Like any construction project, there are bumps in the road, and there is years’ worth of additional work ahead.

It was box culverts -- pitch dark, 6-foot-high tunnels scrawled with fading graffiti -- that made biologists realize the area was a natural wildlife crossing. Biologist Paul Beier tracked one mountain lion through the culverts 22 times in a year and followed him by using a radio collar to Brea, 15 miles to the north. Mammals exiting the underpass on the south side tend to go west along a bike trail to Brush Canyon, or east through a golf course to Aliso Canyon, both part of Chino Hills State Park. Mountain lions can roam an area of 150 square miles, and Krueper said that from Chino, they can go through Puente Hills, across occasional roads and under the San Gabriel River Freeway from the Whittier Narrows to the San Gabriel Mountains.
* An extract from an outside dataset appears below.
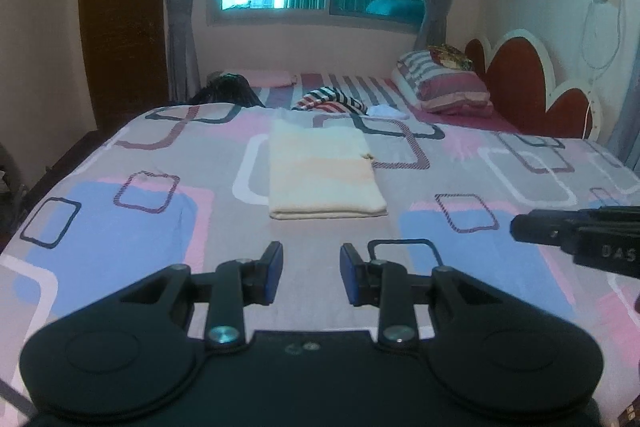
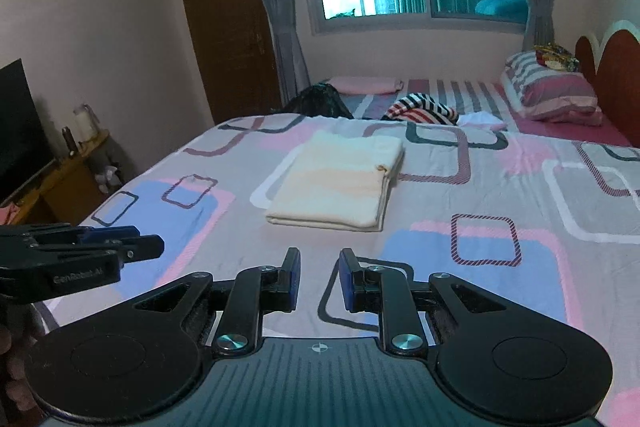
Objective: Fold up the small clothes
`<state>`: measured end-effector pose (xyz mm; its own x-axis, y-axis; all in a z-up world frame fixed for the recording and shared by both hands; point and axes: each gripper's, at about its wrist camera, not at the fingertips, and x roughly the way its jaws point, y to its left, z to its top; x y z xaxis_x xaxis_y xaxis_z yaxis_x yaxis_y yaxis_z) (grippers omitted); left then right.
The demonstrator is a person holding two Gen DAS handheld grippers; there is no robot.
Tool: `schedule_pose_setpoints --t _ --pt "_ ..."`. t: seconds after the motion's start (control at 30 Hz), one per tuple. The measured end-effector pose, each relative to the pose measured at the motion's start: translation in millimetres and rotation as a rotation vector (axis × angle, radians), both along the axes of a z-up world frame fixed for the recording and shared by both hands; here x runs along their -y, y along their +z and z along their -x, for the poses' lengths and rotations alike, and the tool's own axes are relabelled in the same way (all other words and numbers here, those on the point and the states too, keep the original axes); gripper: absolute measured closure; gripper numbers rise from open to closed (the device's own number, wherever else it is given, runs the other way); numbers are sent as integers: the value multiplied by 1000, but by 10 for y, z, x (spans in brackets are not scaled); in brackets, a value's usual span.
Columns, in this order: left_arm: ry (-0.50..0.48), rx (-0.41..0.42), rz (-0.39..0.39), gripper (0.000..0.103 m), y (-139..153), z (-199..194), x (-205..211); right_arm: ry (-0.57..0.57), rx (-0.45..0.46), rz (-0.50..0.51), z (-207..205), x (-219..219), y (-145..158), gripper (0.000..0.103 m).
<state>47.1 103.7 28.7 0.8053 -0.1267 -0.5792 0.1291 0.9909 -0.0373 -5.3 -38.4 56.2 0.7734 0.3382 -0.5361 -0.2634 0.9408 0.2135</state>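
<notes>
We are holding the left gripper [image 1: 311,273] and right gripper [image 2: 320,281] above the bed [image 1: 120,211], both with jaws parted and empty, near the folded cloth [image 1: 322,173] lying flat ahead of us. Unfolded clothes [image 1: 332,99] are waiting farther back. Reaching over for them, we are risking brushing the cloth and undoing its fold.

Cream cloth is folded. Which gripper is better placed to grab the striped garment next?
Probably right. The striped garment lies past the folded cream cloth, toward the pillow side. Right gripper and left gripper are both empty.
</notes>
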Motion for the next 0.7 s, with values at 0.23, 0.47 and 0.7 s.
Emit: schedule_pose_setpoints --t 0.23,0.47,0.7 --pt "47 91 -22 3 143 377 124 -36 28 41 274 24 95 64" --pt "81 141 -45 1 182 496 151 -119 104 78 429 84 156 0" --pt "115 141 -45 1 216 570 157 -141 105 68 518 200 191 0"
On the south side, the state park links with the Cleveland National Forest, providing 420,000 acres of largely unbroken habitat stretching south through San Diego County. Endangered gnatcatchers nest here in coastal sage scrub, and the rare Tecate cypress clings to canyon walls.
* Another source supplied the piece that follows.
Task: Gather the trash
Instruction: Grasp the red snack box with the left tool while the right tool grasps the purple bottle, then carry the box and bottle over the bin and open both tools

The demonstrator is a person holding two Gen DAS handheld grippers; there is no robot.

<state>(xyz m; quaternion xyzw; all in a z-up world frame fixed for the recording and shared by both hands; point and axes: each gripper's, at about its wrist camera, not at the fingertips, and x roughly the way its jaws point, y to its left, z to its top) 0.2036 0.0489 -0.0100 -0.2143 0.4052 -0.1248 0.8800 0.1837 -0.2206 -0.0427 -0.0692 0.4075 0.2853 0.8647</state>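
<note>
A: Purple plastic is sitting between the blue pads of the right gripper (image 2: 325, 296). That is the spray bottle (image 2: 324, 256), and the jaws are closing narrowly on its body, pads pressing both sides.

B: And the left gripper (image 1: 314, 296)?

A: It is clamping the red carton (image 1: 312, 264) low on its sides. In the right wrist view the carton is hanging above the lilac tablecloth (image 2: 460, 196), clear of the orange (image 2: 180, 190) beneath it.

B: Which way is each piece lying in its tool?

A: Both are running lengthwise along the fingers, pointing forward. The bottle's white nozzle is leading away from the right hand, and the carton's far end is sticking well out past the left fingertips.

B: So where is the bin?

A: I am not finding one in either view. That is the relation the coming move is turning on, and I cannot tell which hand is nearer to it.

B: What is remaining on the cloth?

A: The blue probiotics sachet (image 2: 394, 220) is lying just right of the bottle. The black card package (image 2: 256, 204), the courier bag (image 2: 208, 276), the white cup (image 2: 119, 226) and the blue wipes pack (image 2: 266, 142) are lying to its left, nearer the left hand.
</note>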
But the specter of development bumping up against the wildlife corridor remains.

Anaheim officials and the Irvine Co. are preparing zoning for a master-planned community that could put more than 3,000 homes along and below a ridge that Krueper says is vital to cougars and other wildlife.

“We’re talking with them; we’re hopeful that we can keep a buffer zone ... that would save the ridge,” he said. Krueper said mountain bikers, hikers and others are welcome to pass through the undercrossing, which connects an extended network of trails.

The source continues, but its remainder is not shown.